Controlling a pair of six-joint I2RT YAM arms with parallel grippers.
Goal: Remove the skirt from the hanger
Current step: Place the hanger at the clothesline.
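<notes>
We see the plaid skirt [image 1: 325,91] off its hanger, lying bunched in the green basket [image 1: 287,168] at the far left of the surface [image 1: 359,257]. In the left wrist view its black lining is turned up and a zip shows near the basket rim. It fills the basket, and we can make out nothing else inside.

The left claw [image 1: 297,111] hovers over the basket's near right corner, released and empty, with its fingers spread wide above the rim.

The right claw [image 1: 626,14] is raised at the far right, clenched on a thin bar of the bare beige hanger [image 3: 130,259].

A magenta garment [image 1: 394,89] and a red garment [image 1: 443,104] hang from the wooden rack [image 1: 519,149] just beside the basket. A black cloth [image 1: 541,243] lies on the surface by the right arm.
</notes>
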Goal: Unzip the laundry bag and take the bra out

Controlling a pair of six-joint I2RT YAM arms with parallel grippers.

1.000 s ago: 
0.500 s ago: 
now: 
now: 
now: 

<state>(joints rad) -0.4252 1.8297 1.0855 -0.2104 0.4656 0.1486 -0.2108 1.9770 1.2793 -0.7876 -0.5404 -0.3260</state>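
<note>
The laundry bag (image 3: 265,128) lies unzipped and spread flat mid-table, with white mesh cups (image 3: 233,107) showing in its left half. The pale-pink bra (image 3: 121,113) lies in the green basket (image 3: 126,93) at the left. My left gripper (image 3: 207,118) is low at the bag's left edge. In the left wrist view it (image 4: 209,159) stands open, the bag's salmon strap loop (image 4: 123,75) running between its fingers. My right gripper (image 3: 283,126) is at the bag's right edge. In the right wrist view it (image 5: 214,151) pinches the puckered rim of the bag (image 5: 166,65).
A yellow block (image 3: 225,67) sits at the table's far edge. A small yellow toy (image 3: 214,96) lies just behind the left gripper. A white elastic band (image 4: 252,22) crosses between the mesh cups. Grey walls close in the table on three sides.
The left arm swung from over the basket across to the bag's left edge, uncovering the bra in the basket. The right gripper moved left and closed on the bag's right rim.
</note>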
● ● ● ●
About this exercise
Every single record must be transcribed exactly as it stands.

The completed task
Controlling a pair of six-joint I2RT YAM arms with parallel grippers.
Goal: Remove the skirt from the hanger
Current step: Place the hanger at the clothesline.
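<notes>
We see the plaid skirt [image 1: 325,91] off its hanger, lying bunched in the green basket [image 1: 287,168] at the far left of the surface [image 1: 359,257]. In the left wrist view its black lining is turned up and a zip shows near the basket rim. It fills the basket, and we can make out nothing else inside.

The left claw [image 1: 297,111] hovers over the basket's near right corner, released and empty, with its fingers spread wide above the rim.

The right claw [image 1: 626,14] is raised at the far right, clenched on a thin bar of the bare beige hanger [image 3: 130,259].

A magenta garment [image 1: 394,89] and a red garment [image 1: 443,104] hang from the wooden rack [image 1: 519,149] just beside the basket. A black cloth [image 1: 541,243] lies on the surface by the right arm.
</notes>
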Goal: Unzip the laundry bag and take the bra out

Controlling a pair of six-joint I2RT YAM arms with parallel grippers.

1.000 s ago: 
0.500 s ago: 
now: 
now: 
now: 

<state>(joints rad) -0.4252 1.8297 1.0855 -0.2104 0.4656 0.1486 -0.2108 1.9770 1.2793 -0.7876 -0.5404 -0.3260</state>
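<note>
The laundry bag (image 3: 265,128) lies unzipped and spread flat mid-table, with white mesh cups (image 3: 233,107) showing in its left half. The pale-pink bra (image 3: 121,113) lies in the green basket (image 3: 126,93) at the left. My left gripper (image 3: 207,118) is low at the bag's left edge. In the left wrist view it (image 4: 209,159) stands open, the bag's salmon strap loop (image 4: 123,75) running between its fingers. My right gripper (image 3: 283,126) is at the bag's right edge. In the right wrist view it (image 5: 214,151) pinches the puckered rim of the bag (image 5: 166,65).
A yellow block (image 3: 225,67) sits at the table's far edge. A small yellow toy (image 3: 214,96) lies just behind the left gripper. A white elastic band (image 4: 252,22) crosses between the mesh cups. Grey walls close in the table on three sides.
The left arm swung from over the basket across to the bag's left edge, uncovering the bra in the basket. The right gripper moved left and closed on the bag's right rim.
</note>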

This completes the response to the exercise.